START MATERIAL TO PROCESS

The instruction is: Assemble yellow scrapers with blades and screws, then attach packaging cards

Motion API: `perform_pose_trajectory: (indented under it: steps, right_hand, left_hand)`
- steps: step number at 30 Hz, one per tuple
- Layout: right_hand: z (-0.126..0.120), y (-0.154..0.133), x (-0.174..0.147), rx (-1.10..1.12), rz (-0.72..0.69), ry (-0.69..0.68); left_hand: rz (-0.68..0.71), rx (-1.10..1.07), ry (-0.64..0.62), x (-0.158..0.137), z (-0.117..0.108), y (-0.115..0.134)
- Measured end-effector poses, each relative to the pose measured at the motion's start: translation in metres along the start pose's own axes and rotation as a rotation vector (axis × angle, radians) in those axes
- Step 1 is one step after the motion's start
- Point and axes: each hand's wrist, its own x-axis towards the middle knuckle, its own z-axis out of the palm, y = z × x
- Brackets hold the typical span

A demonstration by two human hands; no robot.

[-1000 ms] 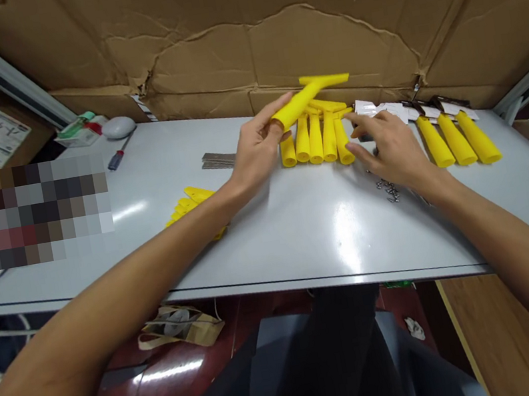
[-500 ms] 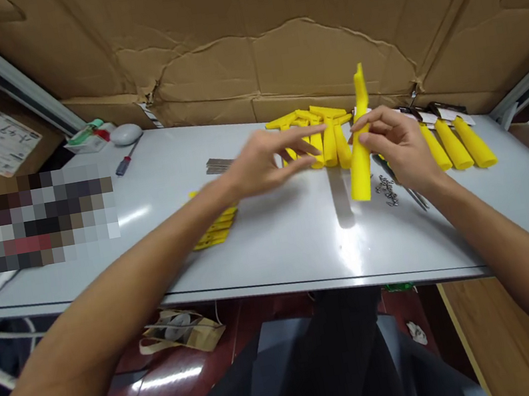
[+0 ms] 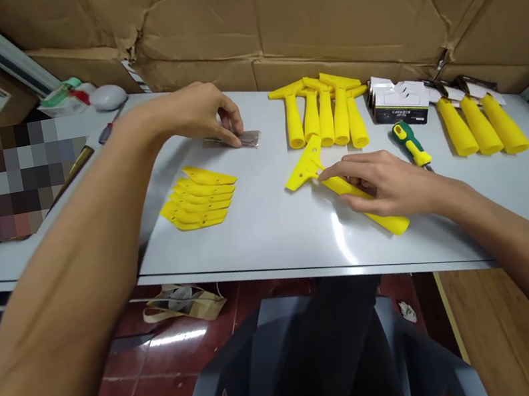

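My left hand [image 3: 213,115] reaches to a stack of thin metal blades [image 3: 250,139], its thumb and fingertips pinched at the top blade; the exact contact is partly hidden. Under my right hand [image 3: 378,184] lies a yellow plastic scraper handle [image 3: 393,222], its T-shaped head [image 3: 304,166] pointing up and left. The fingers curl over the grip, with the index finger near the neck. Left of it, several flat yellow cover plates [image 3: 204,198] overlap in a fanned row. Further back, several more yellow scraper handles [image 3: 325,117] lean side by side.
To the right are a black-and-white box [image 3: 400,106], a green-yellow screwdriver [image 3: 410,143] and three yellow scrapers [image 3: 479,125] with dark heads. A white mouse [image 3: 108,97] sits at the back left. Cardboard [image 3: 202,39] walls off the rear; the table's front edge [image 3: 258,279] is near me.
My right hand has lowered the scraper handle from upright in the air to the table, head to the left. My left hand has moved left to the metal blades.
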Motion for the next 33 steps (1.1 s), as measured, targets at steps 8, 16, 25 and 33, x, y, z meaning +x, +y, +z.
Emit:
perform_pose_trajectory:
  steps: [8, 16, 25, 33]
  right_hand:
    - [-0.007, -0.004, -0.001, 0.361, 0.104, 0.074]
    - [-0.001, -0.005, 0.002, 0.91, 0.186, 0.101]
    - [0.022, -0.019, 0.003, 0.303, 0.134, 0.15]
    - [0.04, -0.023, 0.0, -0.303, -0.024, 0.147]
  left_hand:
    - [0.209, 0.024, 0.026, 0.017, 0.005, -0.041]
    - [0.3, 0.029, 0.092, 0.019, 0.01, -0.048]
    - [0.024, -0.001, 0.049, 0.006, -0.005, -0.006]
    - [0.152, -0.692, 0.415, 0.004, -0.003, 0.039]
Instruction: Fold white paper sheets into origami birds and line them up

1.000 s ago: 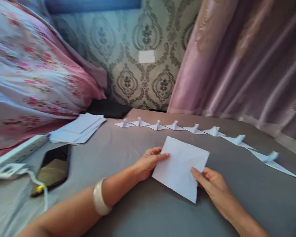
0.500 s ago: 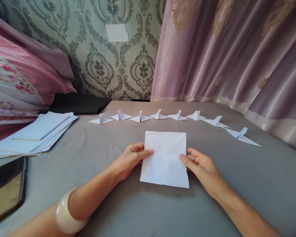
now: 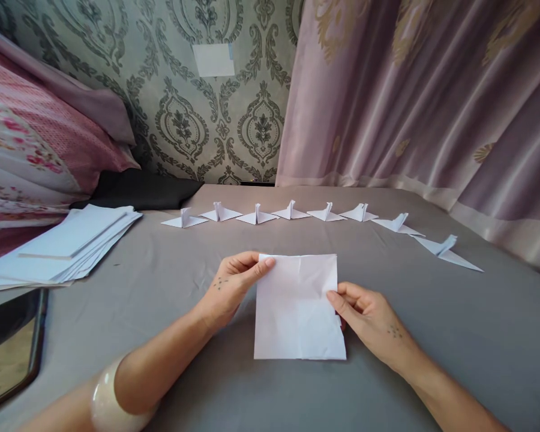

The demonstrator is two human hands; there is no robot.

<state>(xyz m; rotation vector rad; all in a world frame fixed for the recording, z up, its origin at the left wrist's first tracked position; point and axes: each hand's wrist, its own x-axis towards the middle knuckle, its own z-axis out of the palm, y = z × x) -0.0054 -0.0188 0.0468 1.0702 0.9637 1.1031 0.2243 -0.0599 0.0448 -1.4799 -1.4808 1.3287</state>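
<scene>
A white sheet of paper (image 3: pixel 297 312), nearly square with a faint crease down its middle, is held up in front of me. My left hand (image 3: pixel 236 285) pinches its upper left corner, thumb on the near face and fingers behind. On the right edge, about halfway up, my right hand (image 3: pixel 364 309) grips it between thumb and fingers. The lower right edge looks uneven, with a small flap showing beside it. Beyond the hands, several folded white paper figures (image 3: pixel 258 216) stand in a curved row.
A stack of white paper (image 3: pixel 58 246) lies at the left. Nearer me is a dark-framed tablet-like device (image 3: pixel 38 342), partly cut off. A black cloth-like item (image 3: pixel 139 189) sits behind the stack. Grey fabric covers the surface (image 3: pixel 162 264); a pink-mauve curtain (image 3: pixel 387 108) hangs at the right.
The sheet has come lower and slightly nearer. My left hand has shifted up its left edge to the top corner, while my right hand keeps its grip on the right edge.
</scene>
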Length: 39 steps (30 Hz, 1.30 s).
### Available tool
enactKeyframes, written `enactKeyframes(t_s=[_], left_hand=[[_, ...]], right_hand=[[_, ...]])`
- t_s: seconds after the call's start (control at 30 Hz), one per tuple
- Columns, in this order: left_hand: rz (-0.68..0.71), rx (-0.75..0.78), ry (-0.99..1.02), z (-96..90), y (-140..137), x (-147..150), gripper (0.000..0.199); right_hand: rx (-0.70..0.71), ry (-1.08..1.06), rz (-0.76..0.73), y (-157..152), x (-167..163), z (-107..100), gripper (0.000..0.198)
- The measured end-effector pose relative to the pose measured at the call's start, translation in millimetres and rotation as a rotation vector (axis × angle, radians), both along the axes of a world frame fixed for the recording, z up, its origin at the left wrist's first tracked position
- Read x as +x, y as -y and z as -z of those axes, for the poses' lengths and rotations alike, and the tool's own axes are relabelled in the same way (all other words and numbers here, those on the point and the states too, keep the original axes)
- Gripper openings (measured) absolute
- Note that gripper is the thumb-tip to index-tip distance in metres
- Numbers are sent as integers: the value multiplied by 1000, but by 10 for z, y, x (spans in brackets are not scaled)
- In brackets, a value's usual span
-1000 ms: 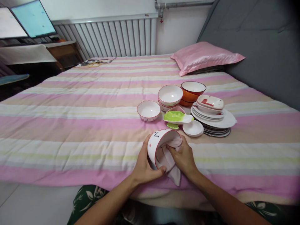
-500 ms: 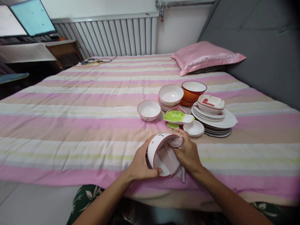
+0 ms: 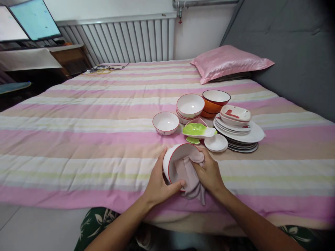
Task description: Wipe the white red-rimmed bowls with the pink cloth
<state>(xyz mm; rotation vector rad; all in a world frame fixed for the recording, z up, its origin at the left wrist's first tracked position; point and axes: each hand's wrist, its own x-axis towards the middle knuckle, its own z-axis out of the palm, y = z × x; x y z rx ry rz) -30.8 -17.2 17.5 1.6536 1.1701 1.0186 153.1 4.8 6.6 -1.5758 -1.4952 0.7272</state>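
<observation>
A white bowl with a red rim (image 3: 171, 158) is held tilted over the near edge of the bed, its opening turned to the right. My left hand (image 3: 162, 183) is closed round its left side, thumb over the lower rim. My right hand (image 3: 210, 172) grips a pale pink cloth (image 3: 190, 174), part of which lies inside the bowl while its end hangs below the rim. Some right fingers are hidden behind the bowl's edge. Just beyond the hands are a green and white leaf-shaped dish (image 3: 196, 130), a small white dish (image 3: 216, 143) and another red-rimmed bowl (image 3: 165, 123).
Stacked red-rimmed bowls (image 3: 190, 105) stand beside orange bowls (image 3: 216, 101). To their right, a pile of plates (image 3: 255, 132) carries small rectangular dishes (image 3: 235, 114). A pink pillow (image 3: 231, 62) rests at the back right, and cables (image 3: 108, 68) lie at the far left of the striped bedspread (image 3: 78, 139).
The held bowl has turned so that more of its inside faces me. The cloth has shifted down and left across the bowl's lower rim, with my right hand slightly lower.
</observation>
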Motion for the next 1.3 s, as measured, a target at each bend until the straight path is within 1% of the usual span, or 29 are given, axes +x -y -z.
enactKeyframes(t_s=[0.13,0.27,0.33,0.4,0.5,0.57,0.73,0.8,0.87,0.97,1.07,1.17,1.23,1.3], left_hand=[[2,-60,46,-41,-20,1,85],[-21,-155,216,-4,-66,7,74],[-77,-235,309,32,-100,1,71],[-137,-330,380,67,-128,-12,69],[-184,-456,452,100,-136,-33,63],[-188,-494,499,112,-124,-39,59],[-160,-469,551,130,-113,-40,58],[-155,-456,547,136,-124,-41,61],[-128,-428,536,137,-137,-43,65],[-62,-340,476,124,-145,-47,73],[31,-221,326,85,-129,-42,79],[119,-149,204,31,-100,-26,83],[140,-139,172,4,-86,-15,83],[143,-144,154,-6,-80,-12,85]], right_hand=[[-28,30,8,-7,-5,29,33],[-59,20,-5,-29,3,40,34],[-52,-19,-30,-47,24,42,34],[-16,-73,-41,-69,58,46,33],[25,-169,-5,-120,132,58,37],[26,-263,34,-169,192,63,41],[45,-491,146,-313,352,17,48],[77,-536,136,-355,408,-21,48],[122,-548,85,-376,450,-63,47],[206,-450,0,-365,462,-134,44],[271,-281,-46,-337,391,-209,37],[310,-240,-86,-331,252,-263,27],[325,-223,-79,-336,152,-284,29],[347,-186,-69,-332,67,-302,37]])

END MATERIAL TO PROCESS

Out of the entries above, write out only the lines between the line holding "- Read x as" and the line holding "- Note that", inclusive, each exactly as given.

- Read x as +x, y as -y and z as -z of those axes, for the poses' lengths and rotations alike, and the tool's own axes are relabelled in the same way (all other words and numbers here, those on the point and the states too, keep the original axes)
- Gripper openings (measured) absolute
- Note that gripper is the thumb-tip to index-tip distance in metres

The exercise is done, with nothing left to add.